14. El anticuerpo antagonista anti-CD40 o fragmento de unión a antígeno del mismo para usar de la reivindicación 7 o la composición farmacéutica para usar de la reivindicación 13, en donde el sujeto susceptible de padecer el síndrome de liberación de citocinas o que necesita reducir la liberación de citocinas se identifica mediante la detección de uno o más biomarcadores seleccionados del grupo que consiste en fiebre, erupción cutánea, síntomas respiratorios, hipoxia, hipotensión, disfunción cardiovascular, neurotoxicidad, disfunción hepática, insuficiencia renal, coagulación, toxicidad orgánica, carga tumoral, citocinas, proteína C reactiva (PCR), ferritina, lactato deshidrogenasa (LDH), aspartato aminotransferasa (AST), nitrógeno de urea en sangre (NUS), alanina aminotransferasa (ALT), creatinina (Cr), fibrinógeno, tiempo de protrombina (TP), tiempo de tromboplastina parcial (TTP), eotaxinas y activación de las células endoteliales.
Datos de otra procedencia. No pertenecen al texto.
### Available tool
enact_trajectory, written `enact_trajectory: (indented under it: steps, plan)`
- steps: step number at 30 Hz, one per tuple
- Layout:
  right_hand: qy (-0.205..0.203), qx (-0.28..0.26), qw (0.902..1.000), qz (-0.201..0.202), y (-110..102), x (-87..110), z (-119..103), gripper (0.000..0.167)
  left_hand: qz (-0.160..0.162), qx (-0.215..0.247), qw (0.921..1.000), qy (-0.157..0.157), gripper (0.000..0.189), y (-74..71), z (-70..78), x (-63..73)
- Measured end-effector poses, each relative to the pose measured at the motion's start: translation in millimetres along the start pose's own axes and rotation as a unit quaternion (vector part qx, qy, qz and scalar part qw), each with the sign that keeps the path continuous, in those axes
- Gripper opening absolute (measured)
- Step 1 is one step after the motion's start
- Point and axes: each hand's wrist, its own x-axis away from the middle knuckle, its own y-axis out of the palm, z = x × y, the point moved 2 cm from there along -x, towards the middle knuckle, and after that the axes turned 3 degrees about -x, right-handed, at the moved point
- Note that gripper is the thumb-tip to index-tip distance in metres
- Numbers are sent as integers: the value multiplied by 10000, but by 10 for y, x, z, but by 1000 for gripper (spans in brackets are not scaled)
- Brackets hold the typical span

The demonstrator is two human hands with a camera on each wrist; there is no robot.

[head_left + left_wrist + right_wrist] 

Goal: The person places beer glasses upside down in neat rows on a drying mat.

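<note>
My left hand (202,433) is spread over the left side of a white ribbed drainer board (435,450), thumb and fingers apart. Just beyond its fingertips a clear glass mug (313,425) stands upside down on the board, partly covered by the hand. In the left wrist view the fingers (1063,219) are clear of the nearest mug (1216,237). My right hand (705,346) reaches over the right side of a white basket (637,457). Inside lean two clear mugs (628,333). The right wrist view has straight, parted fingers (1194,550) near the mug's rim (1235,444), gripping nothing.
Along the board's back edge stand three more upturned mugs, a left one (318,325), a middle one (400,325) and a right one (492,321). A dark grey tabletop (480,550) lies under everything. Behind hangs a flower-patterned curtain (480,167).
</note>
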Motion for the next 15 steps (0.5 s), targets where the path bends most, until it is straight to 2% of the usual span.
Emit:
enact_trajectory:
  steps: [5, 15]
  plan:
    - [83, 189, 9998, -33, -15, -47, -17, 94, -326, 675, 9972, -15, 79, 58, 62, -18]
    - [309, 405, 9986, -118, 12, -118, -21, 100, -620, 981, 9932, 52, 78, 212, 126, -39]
15. El anticuerpo antagonista anti-CD40 o fragmento de unión a antígeno del mismo para usar de la reivindicación 14 o la composición farmacéutica para usar de la reivindicación 14, en donde

(a) las citocinas son una o más citocinas seleccionadas del grupo que consiste en sTNFR2, IP10, sIL1R2, sTNFR1, MIG, VEGF, sIL1R1, TNFa, IFNa, GCSF, sRAGE, IL1, IL2, IL4, IL5, IL10, IL12, IL13, IL18, IL1R1, IFN<y>, IL6, IL8, sIL2Ra, sgp130, sIL6R, MCP1, MIP1a, MIP1p, FLT-3L, fractalquina y GM-CSF; y/o

(b) la activación de las células endoteliales se detecta midiendo la concentración sérica de Ang-2 y/o del factor von Willebrand.